O país estava paralisado desde o último dia 6, quando a frente de oposição comandou uma greve geral e promoveu manifestações em favor da democracia. Ao menos 12 pessoas morreram e centenas ficaram feridas em confronto com a polícia, mesmo com o toque de recolher entre 9h e 24h.
Os dois principais partidos disseram que a declaração de Gyanendra não punha fim à crise, porque ele não convocou uma assembléia constituinte capaz de reduzir seus poderes a um plano puramente simbólico, a exemplo da britânica Elizabeth 2ª.
Com 140 mil km2 -um pouco menor que o Estado do Acre, no Brasil-, o Nepal é um dos países mais pobres do mundo, com 40% de seus 27,6 milhões de habitantes abaixo da linha de pobreza. Suas exportações, basicamente para a Índia, resumem-se a roupas e produtos de couro e juta.
Mas o Nepal atrai divisas estrangeiras em razão do turismo, com seu relevo montanhoso e os picos nevados do Himalaia.
O absolutismo da monarquia prevaleceu até 1951. Os partidos políticos foram tolerados, no entanto, apenas em 1990. Em 2001, o príncipe herdeiro, Dipendra, matou o rei Birendra, seu pai, suicidando-se em seguida. Após o massacre do palácio real, Gyanendra, irmão do monarca assassinado, assumiu o trono.
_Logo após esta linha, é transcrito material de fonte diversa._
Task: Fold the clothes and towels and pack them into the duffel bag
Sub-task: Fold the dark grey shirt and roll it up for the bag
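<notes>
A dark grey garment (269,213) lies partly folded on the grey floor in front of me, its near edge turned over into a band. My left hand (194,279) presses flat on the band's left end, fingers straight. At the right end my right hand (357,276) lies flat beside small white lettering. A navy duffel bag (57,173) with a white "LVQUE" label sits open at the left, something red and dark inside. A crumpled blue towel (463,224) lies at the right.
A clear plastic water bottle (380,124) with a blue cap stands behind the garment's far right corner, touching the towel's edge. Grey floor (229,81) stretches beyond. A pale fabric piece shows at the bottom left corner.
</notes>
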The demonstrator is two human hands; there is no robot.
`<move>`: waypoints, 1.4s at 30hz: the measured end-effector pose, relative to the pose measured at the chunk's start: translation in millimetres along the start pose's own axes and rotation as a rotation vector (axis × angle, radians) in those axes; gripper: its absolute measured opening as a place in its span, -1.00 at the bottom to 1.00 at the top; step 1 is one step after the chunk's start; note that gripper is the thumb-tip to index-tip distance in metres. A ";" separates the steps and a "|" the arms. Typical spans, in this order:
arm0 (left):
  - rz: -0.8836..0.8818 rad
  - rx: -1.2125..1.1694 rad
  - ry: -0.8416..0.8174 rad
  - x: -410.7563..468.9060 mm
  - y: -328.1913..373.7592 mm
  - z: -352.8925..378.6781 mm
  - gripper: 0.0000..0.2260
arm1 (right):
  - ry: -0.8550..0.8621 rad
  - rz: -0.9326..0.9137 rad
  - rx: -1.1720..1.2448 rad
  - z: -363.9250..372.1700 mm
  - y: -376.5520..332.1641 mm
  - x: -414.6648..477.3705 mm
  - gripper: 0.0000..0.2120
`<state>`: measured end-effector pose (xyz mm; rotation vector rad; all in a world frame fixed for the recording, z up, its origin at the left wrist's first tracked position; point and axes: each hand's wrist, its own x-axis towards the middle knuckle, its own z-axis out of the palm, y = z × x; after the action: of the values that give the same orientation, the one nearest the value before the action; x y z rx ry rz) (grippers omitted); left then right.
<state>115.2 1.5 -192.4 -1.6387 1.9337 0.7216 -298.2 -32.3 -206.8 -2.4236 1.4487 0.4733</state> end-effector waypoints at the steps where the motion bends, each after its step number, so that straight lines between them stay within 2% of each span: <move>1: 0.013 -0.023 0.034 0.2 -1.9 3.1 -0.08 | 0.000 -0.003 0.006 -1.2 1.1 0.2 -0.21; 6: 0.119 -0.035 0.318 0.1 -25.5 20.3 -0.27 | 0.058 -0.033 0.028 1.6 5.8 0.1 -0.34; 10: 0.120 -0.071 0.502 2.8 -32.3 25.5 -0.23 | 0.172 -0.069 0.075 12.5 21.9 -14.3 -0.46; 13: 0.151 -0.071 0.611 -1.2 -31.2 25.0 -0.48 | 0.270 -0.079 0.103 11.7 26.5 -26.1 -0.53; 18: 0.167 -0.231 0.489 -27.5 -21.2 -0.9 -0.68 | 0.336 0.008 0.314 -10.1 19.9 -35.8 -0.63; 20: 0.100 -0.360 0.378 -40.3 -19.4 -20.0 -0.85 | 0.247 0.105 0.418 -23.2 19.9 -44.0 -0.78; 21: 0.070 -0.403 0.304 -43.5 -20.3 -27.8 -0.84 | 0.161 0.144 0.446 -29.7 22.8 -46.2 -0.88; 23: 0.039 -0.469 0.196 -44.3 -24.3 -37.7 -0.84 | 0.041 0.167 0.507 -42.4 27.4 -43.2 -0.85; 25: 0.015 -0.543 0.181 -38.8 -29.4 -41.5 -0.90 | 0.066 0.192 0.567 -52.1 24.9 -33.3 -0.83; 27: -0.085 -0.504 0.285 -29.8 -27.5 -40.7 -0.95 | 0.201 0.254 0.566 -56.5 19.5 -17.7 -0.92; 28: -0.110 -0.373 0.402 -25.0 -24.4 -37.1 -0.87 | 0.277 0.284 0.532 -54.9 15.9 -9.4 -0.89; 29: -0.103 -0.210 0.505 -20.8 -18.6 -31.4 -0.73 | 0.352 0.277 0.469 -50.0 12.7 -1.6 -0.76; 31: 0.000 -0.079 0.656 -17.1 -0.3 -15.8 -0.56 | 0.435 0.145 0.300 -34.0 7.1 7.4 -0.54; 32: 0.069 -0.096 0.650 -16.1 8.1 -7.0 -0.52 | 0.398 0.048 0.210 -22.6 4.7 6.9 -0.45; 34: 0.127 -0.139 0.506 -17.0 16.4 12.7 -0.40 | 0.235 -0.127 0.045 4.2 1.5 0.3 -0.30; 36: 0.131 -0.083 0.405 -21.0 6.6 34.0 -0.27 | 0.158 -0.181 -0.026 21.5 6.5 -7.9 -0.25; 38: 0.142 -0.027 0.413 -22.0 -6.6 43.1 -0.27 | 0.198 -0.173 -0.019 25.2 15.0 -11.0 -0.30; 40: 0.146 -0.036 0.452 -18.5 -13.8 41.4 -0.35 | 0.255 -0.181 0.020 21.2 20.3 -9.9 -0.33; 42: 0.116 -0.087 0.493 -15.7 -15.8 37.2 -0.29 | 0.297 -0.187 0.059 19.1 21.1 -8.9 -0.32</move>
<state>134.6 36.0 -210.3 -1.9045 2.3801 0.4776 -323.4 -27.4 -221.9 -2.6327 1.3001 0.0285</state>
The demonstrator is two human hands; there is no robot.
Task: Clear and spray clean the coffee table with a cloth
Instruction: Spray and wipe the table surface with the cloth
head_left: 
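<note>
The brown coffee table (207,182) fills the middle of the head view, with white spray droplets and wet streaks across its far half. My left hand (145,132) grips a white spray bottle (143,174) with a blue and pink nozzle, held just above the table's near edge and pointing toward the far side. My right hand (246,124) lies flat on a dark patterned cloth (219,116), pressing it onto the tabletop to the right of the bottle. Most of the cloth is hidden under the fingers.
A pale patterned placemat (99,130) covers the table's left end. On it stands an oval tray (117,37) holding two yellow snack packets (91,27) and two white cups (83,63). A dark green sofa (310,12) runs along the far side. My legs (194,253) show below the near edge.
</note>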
O novo rei demitiu por duas vezes os chefes do governo, qualificando-os de "incompetentes" para enfrentar a guerrilha. Em fevereiro do ano passado ele fechou o Parlamento, determinou a prisão dos líderes partidários e decretou o estado de emergência.
A atual revolta surgiu contra seus poderes ditatoriais. A capital, Katmandu, mergulhou no caos, já que a polícia e o Exército continham com selvageria os manifestantes que tinham por objetivo invadir o palácio do rei.
A repressão contra o movimento comandado pela oposição assumiu tamanha proporção que ainda anteontem, em Genebra, cinco especialistas da ONU em direitos humanos exprimiram sua "grave preocupação" com a "violência cega" das forças encarregadas de manter a ordem.
"As forças de segurança atiraram de modo indistinto na multidão, usando às vezes balas de borracha, mas em outras ocasiões, projéteis de verdade", lamentaram os especialistas.
Pouco antes do pronunciamento do rei, o embaixador americano, James Moriarty, disse que a monarquia estaria por um triz se o rei não fizesse concessões. Mais tarde, o Departamento de Estado afirmava-se satisfeito, em Washington, pela promessa do rei de reinstaurar a democracia.
A mensagem não foi, no entanto, bem essa, disseram os líderes do Congresso Nepalês Democrático, Minendra Rijal, e do Partido Comunista, Pradeep Nepal. Segundo eles, o rei se dispõe apenas a dividir o poder com um governo indicado pelo Parlamento, em lugar de permitir a adoção de um modelo europeu de parlamentarismo, no qual ele não mais teria atribuições políticas.
De qualquer modo, as manifestações de rua prosseguiam em Katmandu depois da declaração real. Elas obedeciam às lideranças do movimento, para as quais "o protesto prosseguirá até nova ordem e com mais intensidade".